Summary
MVP certification for Qwen/Qwen2.5-Coder-0.5B-Instruct is BLOCKED at MQS 405/1000 (Grade F). All 18 basic inference tests pass (G1-G4 ✓ across GGUF, APR, SafeTensors on CPU+GPU), but 15 out of 31 tests fail due to 4 distinct defects in the apr conversion and inference pipeline.
apr version: 0.2.12
QA framework: apr-model-qa-playbook (commit 2f376d8)
Model: Qwen/Qwen2.5-Coder-0.5B-Instruct (494M params, SafeTensors canonical source)
Certification Evidence
Scenarios: 31
Passed: 18 (all basic inference G1-G4 across 3 formats × 2 backends)
Failed: 15 (all conversion pipeline)
Pass rate: 58.1%
MQS Score: 405/1000
Grade: F
Status: BLOCKED
Throughput (6-column profiling)
| Format |
CPU (tok/s) |
GPU (tok/s) |
| GGUF |
2.9 |
252.7 |
| APR |
7.2 |
0.8 |
| SafeTensors |
0.0 |
0.0 |
Defect 1: apr rosetta convert produces files with no extension (P0)
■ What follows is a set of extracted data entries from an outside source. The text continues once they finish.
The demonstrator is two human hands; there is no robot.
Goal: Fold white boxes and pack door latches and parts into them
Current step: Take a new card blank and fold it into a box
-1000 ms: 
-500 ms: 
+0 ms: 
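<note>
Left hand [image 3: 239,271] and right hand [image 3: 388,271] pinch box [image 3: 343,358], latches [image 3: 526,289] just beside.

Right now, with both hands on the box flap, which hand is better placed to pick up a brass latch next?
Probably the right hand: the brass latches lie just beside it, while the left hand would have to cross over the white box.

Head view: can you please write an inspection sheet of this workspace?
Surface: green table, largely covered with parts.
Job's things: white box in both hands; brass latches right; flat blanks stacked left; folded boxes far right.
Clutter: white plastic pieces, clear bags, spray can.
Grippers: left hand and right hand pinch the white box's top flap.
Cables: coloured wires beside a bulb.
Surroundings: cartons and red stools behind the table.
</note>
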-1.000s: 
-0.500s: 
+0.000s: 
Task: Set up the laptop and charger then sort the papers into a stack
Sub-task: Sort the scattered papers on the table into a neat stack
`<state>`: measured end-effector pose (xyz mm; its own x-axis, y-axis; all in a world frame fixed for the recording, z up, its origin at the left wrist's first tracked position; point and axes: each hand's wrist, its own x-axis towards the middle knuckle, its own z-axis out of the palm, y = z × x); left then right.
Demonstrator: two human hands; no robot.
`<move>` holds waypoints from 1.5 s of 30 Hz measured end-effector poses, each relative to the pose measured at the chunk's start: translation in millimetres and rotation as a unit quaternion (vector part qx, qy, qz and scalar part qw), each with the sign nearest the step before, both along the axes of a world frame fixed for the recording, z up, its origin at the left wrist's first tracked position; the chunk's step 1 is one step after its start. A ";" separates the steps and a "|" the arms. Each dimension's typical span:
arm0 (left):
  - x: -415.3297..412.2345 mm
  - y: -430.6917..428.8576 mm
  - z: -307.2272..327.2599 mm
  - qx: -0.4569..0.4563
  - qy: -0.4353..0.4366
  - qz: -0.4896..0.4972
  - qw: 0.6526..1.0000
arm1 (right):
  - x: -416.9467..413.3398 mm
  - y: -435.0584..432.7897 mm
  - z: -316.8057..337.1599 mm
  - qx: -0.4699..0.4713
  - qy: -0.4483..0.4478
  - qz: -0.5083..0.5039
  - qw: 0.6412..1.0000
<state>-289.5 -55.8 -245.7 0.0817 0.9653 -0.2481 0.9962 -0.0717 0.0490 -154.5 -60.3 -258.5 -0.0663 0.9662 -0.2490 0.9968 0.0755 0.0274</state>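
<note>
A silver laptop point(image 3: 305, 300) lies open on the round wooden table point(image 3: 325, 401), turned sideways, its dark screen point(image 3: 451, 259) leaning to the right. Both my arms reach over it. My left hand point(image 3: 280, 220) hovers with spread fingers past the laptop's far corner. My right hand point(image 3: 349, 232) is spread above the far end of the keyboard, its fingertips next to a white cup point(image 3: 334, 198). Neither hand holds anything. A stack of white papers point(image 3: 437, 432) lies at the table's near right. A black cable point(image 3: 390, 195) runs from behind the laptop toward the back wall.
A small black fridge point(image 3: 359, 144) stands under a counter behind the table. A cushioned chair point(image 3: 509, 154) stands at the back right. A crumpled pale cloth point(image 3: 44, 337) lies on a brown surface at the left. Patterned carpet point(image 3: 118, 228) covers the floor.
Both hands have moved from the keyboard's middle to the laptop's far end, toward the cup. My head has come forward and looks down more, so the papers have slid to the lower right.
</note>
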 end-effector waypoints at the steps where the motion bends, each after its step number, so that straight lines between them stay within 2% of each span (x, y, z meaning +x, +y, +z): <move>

Affects: 6 conversion tests on CPU (F-CONV-G-A, F-CONV-A-G, F-CONV-G-S, F-CONV-S-G, F-CONV-A-S, F-CONV-S-A) + 1 golden rule test (F-GOLDEN-RULE-001)
Error:
Security error: Invalid model file extension: '.'. Expected one of: gguf, safetensors, apr, bin
Root cause: When apr rosetta convert produces a target file, the output path has a bare . extension (no format suffix). Subsequent inference on the converted file fails because apr run validates file extensions and rejects . as invalid.
Reproduction:
apr rosetta convert source.gguf target.apr # produces file, but...
apr run --prompt "2+2" --max-tokens 5 target.apr # fails: extension '.'
Defect 2: apr run does not accept --gpu flag (P0)
Affects: 6 conversion tests on GPU (F-CONV-G-A, F-CONV-A-G, F-CONV-G-S, F-CONV-S-G, F-CONV-A-S, F-CONV-S-A)
Error:
error: unexpected argument '--gpu' found
tip: to pass '--gpu' as a value, use '-- --gpu'
Usage: apr run --prompt <PROMPT> --max-tokens <MAX_TOKENS> <SOURCE>
Root cause: apr run subcommand does not have a --gpu flag in its clap argument definitions, but the QA framework passes --gpu for GPU backend tests. Either apr run needs --gpu or the QA framework's conversion tests need to use a different flag (e.g., --device gpu).
Reproduction:
apr run --prompt "2+2" --max-tokens 5 --gpu model.gguf
# error: unexpected argument '--gpu' found
Defect 3: apr rosetta convert round-trip fails on extension detection (P1)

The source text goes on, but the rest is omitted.